I started to prototype the fix for this years ago. I'll see if I can
revive the webrev. The basic change to use CLOCK_MONOTONIC is not hard.
Using CLOCK_MONOTONIC_RAW may be harder (we haven't switch to that yet
because our official build platforms haven't supported it).
I'll see what I can put up. But note this is not part of my day job.
Cheers,
David
> Cheers,
>
> Bruno
>
>
>
> On Mon, Sep 2, 2013 at 1:59 PM, David Holmes <david.holmes at oracle.com
> <mailto:david.holmes at oracle.com>> wrote:
>
> Hi Bruno,
>
> As you note this is a very old issue. The reason it hasn't become a
> priority to fix was because it didn't actually manifest. In theory
> it should but in practice some "incorrect" clock handling in the
> kernel made everything work okay. Jump forward to now and we have
> already seen reports where this has become a problem on 64-bit but
> still works okay on 32-bit - which is very puzzling as in theory
> there should be no difference. My own thoughts are that something
> has been "fixed" in the 64-bit linux kernel and that this now
> exposes this issue where previously it did not.
>
> The basic sleep/wait/park with relative timeouts all use the same
> underlying mechanism on linux: pthread_cond_timedwait. This takes an
> absolute time which is currently based on CLOCK_REALTIME. So in
> theory if the clock is set forward the waits will complete earlier;
> and if set back they will complete later. But note this is not what
> was observed in practice.
>
> The fix is quite straight-forward, assuming the kernel does the
> right thing - and that is to use pthread_cond_t associated with
> CLOCK_MONOTONIC, or even better CLOCK_MONOTONIC_RAW.
>
> But there is a complexity in the park code because that API allows
> both relative and absolute timeouts and for the absolute case we
> would have to use a different condition variable to wait on (one
> using CLOCK_REALTIME as it should be affected by changes to the clock!).
>
> I can raise the priority of this but a fix for 8 may not be feasible
> given the current state of things.
>
> David Holmes
>
>
> On 2/09/2013 9:41 PM, bruno bossola wrote:
>
> Hi all,
>
> I am posting here after few message exchange on the LJC mailing
> list,
> from the 7u lead:
>
> ===================
> Looks like an old/known issue. I've seen varying reports around
> whether
> this is a linux kernel issue or jvm issue.

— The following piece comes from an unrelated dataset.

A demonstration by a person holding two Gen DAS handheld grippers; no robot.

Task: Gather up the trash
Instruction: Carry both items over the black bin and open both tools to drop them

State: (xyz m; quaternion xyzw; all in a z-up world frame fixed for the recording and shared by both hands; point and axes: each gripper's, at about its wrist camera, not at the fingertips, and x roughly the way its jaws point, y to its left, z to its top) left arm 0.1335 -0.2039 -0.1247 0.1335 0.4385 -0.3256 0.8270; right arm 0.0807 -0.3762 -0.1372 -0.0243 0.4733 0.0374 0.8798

> I'd suggest that Bruno follows up with a question on the
> hotspot-runtime-dev at openjdk.__java.net
> <mailto:hotspot-runtime-dev at openjdk.java.net>
> <mailto:hotspot-runtime-dev at __openjdk.java.net
> <mailto:hotspot-runtime-dev at openjdk.java.net>> mailing list [...]
>
> ====================
>
> In these days my teams are hitting a bug on the JVM 64bit on Linux
> 64bit: "...there is bug in JVM for overall scheduling during
> Sytem time
> changes backward, which also impacts very basic Object.wait &
> Thread.sleep methods. It becomes too risky to keep Java App
> running when
> system time switches back by even certain seconds. You never
> know what
> your Java App will end up to." (source: stackoverflow.com
> <http://stackoverflow.com>
> <http://stackoverflow.com>)
>
>
> These are some of the consequences:
> http://bugs.sun.com/__bugdatabase/view_bug.do?bug___id=7139684
> <http://bugs.sun.com/bugdatabase/view_bug.do?bug_id=7139684>
> http://bugs.sun.com/__bugdatabase/view_bug.do?bug___id=6311057
> <http://bugs.sun.com/bugdatabase/view_bug.do?bug_id=6311057>:
> http://bugs.sun.com/__bugdatabase/view_bug.do?bug___id=7139684
> <http://bugs.sun.com/bugdatabase/view_bug.do?bug_id=7139684>
>
> The original bug is private, but I was told it's a P4 that
> unfortunately
> it's not looked after and gets simply shifted from this release
> to the
> next one
> http://bugs.sun.com/__bugdatabase/view_bug.do?bug___id=6900441
> <http://bugs.sun.com/bugdatabase/view_bug.do?bug_id=6900441>
>
> See also here for a stackoverflow drill:
> http://stackoverflow.com/__questions/9044423/java-__scheduler-which-is-completely-__independent-of-system-time-__changes
> <http://stackoverflow.com/questions/9044423/java-scheduler-which-is-completely-independent-of-system-time-changes>
>
> Such bug is NOT fixed in the latest JVM, so the recommended
> course of
> action is to restart the VM if a bit time jump happens (on small
> jumps
> the JVM will catch up). This is consistently happening on a
> 64bitvm when
> used on a 64bit linux system, regardless of the monotonicity of the
> underlying OS (at least apparently).
>
> Note that this should not happen for primitives such as
> System.nanoTime() (like the queue used internally for
> ScheduledExecutor)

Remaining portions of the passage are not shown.